Of course, without more sophisticated approaches (e.g., testing for intracortical excitability, interhemispheric inhibition, stretch reflex modulation, etc.), we cannot identify specific neural mechanisms that might underlie the observed effects. It is also worth noting that in this study, 15–30 Hz intermuscular coherence can only be assumed to represent a cortical drive since cortical EEG was not measured. However, decades of investigation characterizing beta-band drive to muscles in terms of synchrony between motor unit spike trains, between surface EMG signals, or between EEG and EMG signals has consistently pointed to this frequency band representing a cortical drive (1, 7, 15, 54–56). In fact, when we have monitored both corticomuscular and intermuscular coherence together during tasks similar to that of the present study (15), the two measures correspond closely and have similar task-dependencies. Thus, we consider it appropriate to utilize, for the sake of speculation and interpretation, a combination of studies which may discuss beta-band drive to muscles using different measurement methods.
Previous single-pulse TMS studies have shown task-dependent modulation of the ipsilateral corticospinal excitability (22, 23, 57) during unimanual tasks. Larger unimanual finger forces and overt movement (e.g., finger opposition sequence tasks or rhythmic index finger abduction) (23, 57) increase corticospinal excitability of the resting hand compared with lower force, static tasks (21, 23, 30–32). However, these effects likely do not explain our results, where pinch forces were very low (<3N), and finger movements were necessarily small in order to prevent the spring from buckling (42). The reason might be the required motor control strategy and the involvement of different neural structures for such dexterous tasks (25–28). Controlling the instability of the unstable spring emphasizes ongoing dynamic corrective responses to tactile/proprioceptive feedback as opposed to purely feed-forward planning of predetermined actions (58). Although we did not quantify total co-contraction of all active hand/wrist/forearm muscles, or monitor subtle changes in fingertip position in space during each pinch, neither feature of muscle output provides a clear connection between beta-band coherence and corticospinal excitability. In fact, task-associated changes in muscle activity in either hand did not correlate highly with changes in MEP sizes or coherence, suggesting that task-related differences in overall drive to the muscles, and associated issues of cross-talk and signal to noise ratios, are very unlikely to explain our main findings. That said, lack of statistical significance should not be taken as evidence of zero influence, since our sample size allows reliable detection of only very strong effects. Larger studies, perhaps with single motor unit recordings and a larger set of recorded hand/finger muscles, would be needed to fully characterize the extent to which task-associated changes in muscle activation might have influenced our measures. Ultimately, our results suggest that the more salient difference between the stable and unstable spring was the change in brain-wide neural motor control requirements rather than simply a required change in physical forces/movement.

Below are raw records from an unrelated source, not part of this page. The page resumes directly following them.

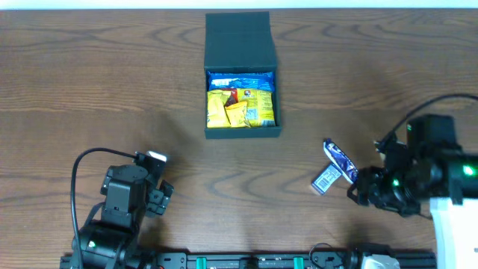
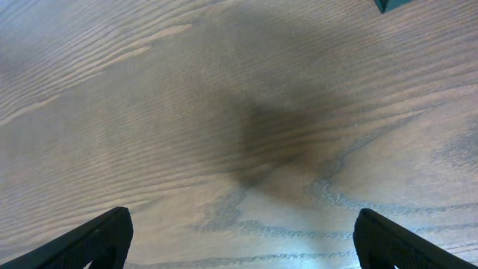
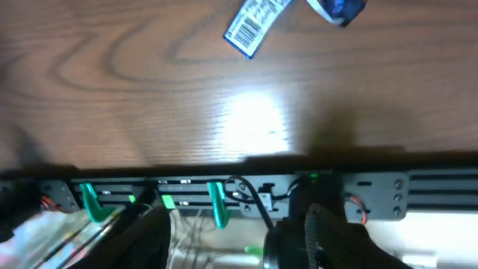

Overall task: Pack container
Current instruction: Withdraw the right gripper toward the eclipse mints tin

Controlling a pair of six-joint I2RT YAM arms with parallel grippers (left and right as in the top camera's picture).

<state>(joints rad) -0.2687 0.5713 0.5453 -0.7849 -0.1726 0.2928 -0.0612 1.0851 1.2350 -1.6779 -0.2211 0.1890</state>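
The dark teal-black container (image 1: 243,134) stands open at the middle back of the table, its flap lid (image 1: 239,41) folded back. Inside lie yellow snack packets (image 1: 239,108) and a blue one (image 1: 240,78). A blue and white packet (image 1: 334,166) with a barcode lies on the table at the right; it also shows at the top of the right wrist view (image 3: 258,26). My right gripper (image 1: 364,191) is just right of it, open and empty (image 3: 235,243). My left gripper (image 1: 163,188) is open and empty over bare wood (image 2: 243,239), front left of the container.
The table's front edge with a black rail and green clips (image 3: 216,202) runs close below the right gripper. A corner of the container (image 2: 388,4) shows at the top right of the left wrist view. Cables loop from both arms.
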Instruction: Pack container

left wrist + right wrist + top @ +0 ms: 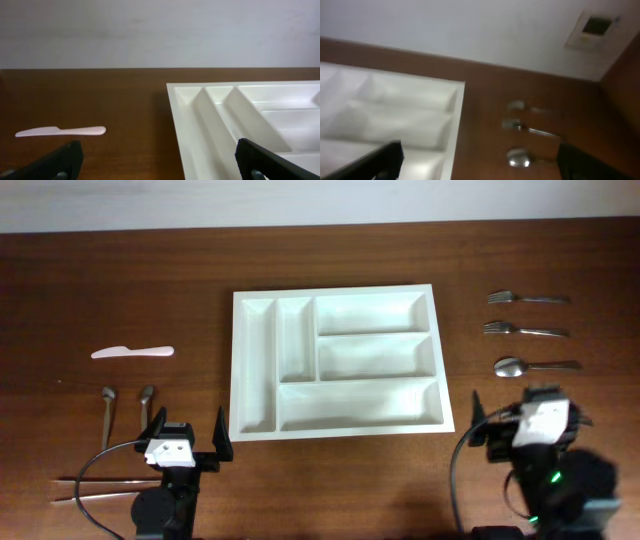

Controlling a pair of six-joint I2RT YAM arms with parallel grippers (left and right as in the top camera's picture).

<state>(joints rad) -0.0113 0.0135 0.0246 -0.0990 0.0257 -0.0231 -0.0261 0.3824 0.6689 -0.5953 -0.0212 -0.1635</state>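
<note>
The white container [256, 430], a cutlery tray with five empty compartments, lies in the middle of the table; it also shows in the left wrist view [190, 130] and the right wrist view [455, 125]. My left gripper [185, 432] is open and empty, near the tray's front left corner. My right gripper [530, 415] is open and empty, right of the tray's front right corner, just in front of a metal spoon [535, 366]. Two forks [527, 298] [524, 331] lie beyond the spoon. The spoon [519, 157] shows between the right fingers.
A white plastic knife [132, 352] lies at the left, also in the left wrist view [60, 131]. Two small metal spoons [108, 408] [146, 402] lie in front of it. Chopsticks [95, 487] lie at the front left, by the left arm's base.
</note>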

Exactly which neural circuits became more engaged when controlling the unstable spring, and how these circuits impacted our measures will require further research to understand. Tasks requiring quick movement corrections involve desynchronization of the beta band corticomuscular coherence (15), which might result from the decreased activity of the inhibitory interneurons in the sensorimotor cortex (53) and require multiple brain areas and subcortical structures to execute the task successfully (25–28). The spring task used in this study involves the bilateral cortico-striatal-cerebellar network, which is modulated by the degree of instability (26). Greater bilateral activity in the basal ganglia (BG) is associated with greater instability of the spring (26). Neuroanatomically and functionally, the bilateral BG is connected to M1, forming a sensorimotor cortico-striatal loop (59–61), which might influence the ipsilateral M1 excitability (29). The increased blood-oxygen-level-dependent (BOLD) signal from the fMRI study does not elucidate if this was because of excitatory or inhibitory neural mechanisms. However, increased excitatory neural drives within the bilateral cortico-striatal-cerebellar network are likely to result in ipsilateral M1 excitability, perhaps explaining our results. However, to identify specific underlying neural mechanisms of communication between two hemispheres, further research, including studies of interhemispheric inhibition, will be necessary.

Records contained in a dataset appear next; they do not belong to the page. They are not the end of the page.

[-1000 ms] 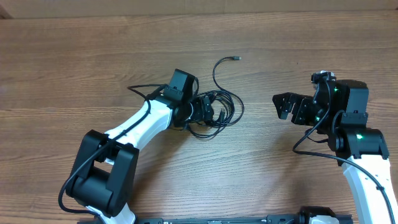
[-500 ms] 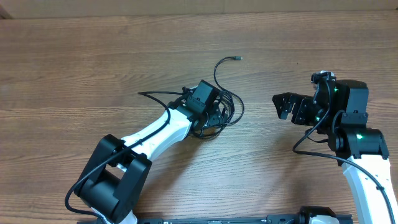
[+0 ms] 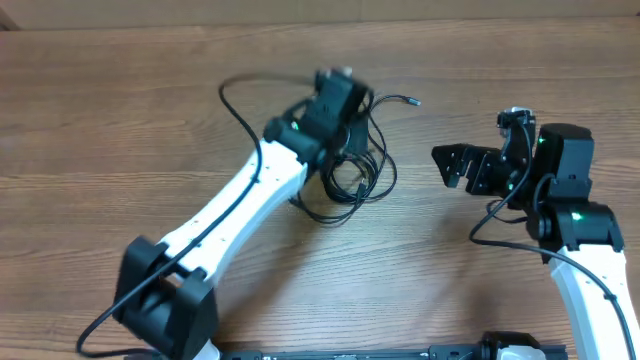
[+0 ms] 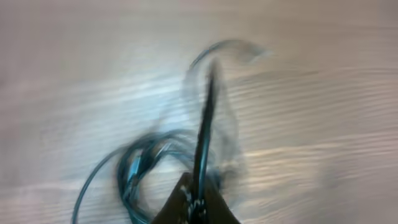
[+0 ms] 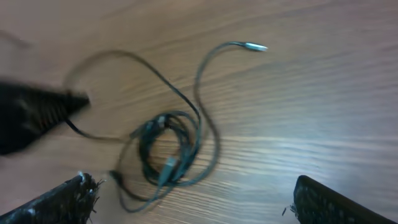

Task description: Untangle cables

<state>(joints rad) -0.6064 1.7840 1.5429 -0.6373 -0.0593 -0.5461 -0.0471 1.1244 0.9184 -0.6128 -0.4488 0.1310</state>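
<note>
Overhead straight down; 2 wrist views low, both on the cables (image 3: 355, 185).

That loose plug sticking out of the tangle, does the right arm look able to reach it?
Probably yes: the right gripper is open, and only bare table lies between it and the plug. The left gripper grips the cables close by, which could crowd it.

Left wrist view is all motion-smeared: the cables (image 4: 149, 165) are ghosted streaks with unreadable plug ends, and the left gripper (image 4: 196, 202) is one dark wedge cropped by the bottom edge, nipping a strand. Overhead, that gripper is blurred at upper centre and covers part of the tangle. In the right wrist view the right gripper (image 5: 189, 186) is cropped to finger stubs in the lower corners.
</note>
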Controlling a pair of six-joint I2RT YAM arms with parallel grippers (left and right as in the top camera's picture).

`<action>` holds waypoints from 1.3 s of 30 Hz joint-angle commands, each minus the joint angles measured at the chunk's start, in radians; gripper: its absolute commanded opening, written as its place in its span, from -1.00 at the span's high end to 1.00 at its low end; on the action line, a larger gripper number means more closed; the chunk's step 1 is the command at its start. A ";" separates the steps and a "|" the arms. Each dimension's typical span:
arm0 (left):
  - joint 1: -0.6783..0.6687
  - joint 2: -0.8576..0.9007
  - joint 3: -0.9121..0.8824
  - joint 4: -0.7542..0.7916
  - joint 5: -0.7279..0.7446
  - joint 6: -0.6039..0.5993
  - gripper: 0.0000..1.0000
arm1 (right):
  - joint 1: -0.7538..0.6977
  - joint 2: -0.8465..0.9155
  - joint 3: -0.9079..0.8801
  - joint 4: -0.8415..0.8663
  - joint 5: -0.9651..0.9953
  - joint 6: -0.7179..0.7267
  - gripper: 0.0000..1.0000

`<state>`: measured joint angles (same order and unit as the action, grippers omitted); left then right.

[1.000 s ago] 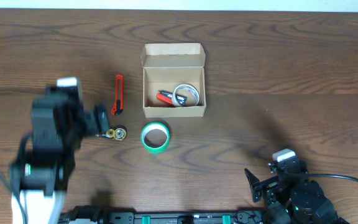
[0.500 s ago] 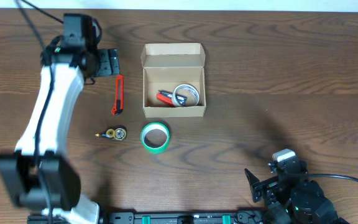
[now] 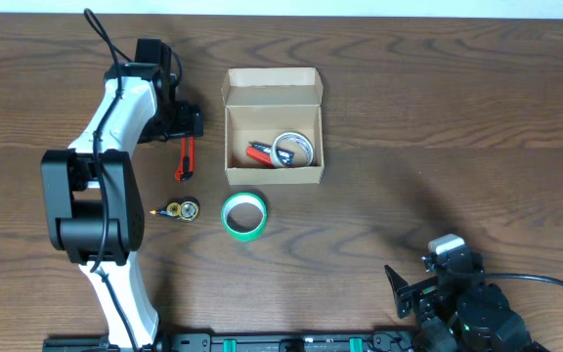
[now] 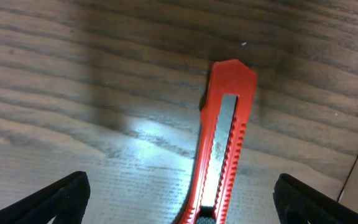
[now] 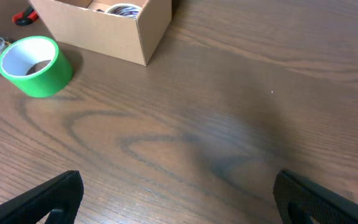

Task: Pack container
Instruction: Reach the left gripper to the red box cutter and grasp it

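Left hand spread open, straddling red box cutter lying flat on surface. Container just right of cutter, lid up, partly filled. Risk: closing near the thin cutter's end lets it pivot or slip free.

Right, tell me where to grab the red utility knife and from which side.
Take the red utility knife across its narrow body, mid-length, coming straight down from above. It lies flat on the table, long and slim, both long edges free; the container stands apart beside it. The open left gripper hangs over its end.
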<state>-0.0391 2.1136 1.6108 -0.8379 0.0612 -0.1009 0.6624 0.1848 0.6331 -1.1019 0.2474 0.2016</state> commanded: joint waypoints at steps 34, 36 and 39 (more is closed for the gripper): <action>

Our observations may ultimately stem from the activation of subcortical circuits to meet increased demands on sensorimotor integration and muscle control, consequently altering cortical oscillations and excitability. If so, it would be relevant for neurorehabilitation efforts to explore the possibility that a unimanual task can access fundamental (and bilateral) neural control circuits at and across different hierarchies of the central nervous system. For instance, a unimanual task with such sensorimotor control requirements could possibly be used for priming the affected neural circuits before or during motor rehabilitation in individuals with stroke instead of using repetitive TMS. In addition, task-based neuromodulation or re-education of functional neural circuits may be feasible in individuals with Parkinson's disease for implicit, reactive motor control, considering the involved neural circuits and their ultimate effect on motor impairment (62). Furthermore, the desired effects can be imposed and modulated by the difficulty of physical tasks. Any such effort to alter excitability or prime a particular circuit may be measured peripherally (e.g., via EMG coherence) or centrally (via brain network analyses) if our initial results generalize to these clinical contexts.
Future work is required to determine whether task-associated changes in ipsilateral corticospinal excitability necessarily involve alteration of contralateral beta-band activity and the extent to which altered intermuscular coherence can be used as a simple, non-invasive predictor of this effect. Our findings serve as a springboard for detailed mechanistic work along these lines, as well as an unambiguous demonstration of the connections between tasks, different frequencies of neuromuscular drive, and corticospinal excitability. This may have clinical value in the assessment of neuropathology or clinical application to neurorehabilitation.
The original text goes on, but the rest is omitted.